The Capitol Police headquarters, just two blocks away, became a makeshift briefing room for congressional leaders. The press corps camped outside. That’s when I finally noticed how beautiful the weather was. The sky was a crisp medium blue; there wasn’t a single cloud. It was in the low- to mid-70s and a slight breeze washed over the city. Running had made me sweat, so I took off my jacket, feeling awkwardly informal wearing a tank top around the button-down Congress.
We waited for hours outside the headquarters for briefings. Reporters took turns making coffee runs. Washington journalism is cutthroat, but there’s an unwritten understanding that we let each other know if any of us misses anything while, say, going to the bathroom or grabbing lunch on a stakeout.
It had to be close to 11 p.m. when lawmakers came out to say a terrorist by the name of Osama bin Laden was responsible for the attacks. I was able to get a signal by then and called in the story. I didn’t even know how to spell his name.
Congressional leaders moved the last briefing of the night to the Capitol grounds — with a nice shot of the building in the back — for a live press conference on national TV some time after midnight. I don’t remember the exact time. I was wide awake, but exhausted. I got home around 2:45 a.m. My roommates were still up. We watched CNN replay the collapse of the towers over and over again. I called my editors in Jersey City to see what I missed; they told me to get some rest. I got about two hours of restless sleep and was back on the Hill around 7 a.m.
The next few months were some of the most difficult of my career. It would be two nerve-wracking days before any of us could reach our old college roommate. Elsa had left her cell phone at her desk while narrowly escaping the initial plane crash and then the collapse of the towers. But she was safe, unlike many of her colleagues and more than 3,000 other people who died in the attacks.

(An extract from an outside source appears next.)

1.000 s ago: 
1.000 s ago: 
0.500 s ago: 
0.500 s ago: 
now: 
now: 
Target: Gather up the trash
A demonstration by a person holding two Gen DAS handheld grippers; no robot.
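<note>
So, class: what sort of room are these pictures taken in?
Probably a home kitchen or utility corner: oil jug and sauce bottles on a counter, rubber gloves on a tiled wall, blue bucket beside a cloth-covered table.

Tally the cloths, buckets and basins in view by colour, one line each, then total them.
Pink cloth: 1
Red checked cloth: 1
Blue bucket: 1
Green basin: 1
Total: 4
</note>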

I was too busy, too focused, had too much adrenaline to feel anything those first few days — until Saturday night when I had my first downtime of the week. My roommate Katrina, who was a Senate aide, and I split a bottle of wine and ugly-cried together over heart-wrenching interviews of Todd Beamer’s wife and the families of other victims.
Covering 9/11 was a watershed moment in my career.

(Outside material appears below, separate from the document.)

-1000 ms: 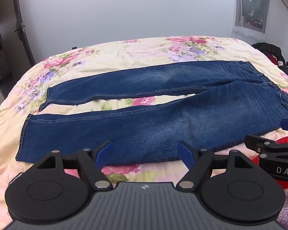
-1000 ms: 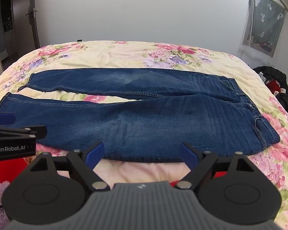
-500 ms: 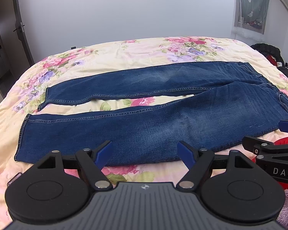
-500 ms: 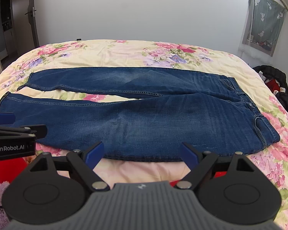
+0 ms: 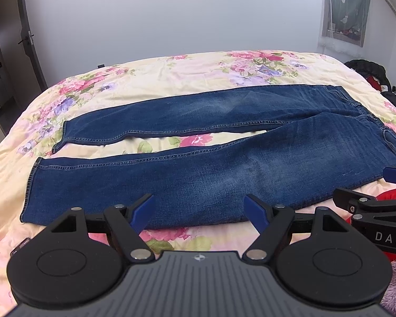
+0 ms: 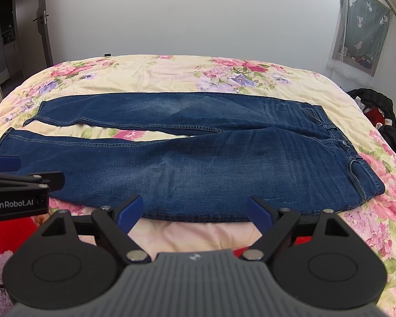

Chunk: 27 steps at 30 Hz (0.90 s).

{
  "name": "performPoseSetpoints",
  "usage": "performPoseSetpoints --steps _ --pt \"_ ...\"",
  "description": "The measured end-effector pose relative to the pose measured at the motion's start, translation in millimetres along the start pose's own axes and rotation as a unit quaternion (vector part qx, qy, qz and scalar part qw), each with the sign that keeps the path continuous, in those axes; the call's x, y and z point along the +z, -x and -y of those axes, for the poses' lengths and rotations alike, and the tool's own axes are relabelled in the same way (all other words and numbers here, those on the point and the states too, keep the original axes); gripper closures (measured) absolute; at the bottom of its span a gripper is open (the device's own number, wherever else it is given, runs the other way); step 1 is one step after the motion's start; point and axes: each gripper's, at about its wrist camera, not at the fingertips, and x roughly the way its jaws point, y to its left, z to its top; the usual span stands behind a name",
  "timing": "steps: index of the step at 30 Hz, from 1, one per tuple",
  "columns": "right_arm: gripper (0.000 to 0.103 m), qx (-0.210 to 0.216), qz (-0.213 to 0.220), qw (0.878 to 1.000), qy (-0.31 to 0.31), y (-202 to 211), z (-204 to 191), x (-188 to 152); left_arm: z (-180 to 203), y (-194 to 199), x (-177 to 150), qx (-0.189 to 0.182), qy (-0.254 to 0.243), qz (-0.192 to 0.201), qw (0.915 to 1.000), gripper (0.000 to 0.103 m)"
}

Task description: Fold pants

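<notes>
Dark blue jeans (image 5: 198,169) lie flat and unfolded across the floral bed, both legs spread toward the left and the waistband at the right (image 6: 356,163). My left gripper (image 5: 199,208) is open and empty, just short of the near leg's front edge. My right gripper (image 6: 195,210) is open and empty, just short of the jeans' near edge by the thigh. Each gripper shows at the side of the other's view: the right one in the left wrist view (image 5: 369,203), the left one in the right wrist view (image 6: 18,182).
The floral bedspread (image 5: 187,71) covers the bed up to a white wall. A dark pile of clothes and bags (image 6: 377,111) sits off the bed's right side. A curtained window (image 6: 361,26) is at the upper right, a door (image 6: 43,18) at the far left.
Both grippers have drifted slightly; the views sit a little lower and closer over the jeans. The jeans have not moved.
</notes>
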Motion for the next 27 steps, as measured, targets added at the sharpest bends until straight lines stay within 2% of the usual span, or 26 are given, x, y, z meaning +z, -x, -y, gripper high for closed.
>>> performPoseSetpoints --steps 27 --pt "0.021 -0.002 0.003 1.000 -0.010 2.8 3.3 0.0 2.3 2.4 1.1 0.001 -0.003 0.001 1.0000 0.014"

It gave me the stamina I needed to later cover the financial crisis as a Washington-based housing and markets reporter and now as CNBC’s Health and Science editor, overseeing much of our Covid pandemic coverage. It taught me to remain calm in the midst of crisis, helped me understand the complexities of covering catastrophic events and showed me the importance of bringing fast and accurate news to the public.
A lot of bad or half-accurate information comes out fast at the beginning of any catastrophic news event. You have to be discerning. Who do you listen to? Are they qualified, do they have firsthand knowledge, do they have an agenda? Are they merely repeating what they’ve heard from people you’ve already interviewed? Rumors can inadvertently be started or fueled by reporters calling around asking questions. Journalism is a first draft of history, but we are all striving to get the facts straight at the outset.
I don’t take personal offense to people on social media who don’t understand how news organizations work and blindly attack all media. There are a few news personalities and politically skewed outlets that don’t seem to care about facts, and they have greatly damaged the reputation of objective journalism over the last decade. But you should know that the vast majority of us are trying to get it right. Covering 9/11, the financial crisis and now the pandemic is public service journalism at its most basic level, and we all take that responsibility very seriously.
As I edit stories this week about the 20th anniversary of 9/11, I’m still mourning with the rest of America. While coordinating coverage of the Covid pandemic, I’m also mourning the lives lost to this more recent attack out of nowhere. But it was then and still is an honor and privilege to inform the public.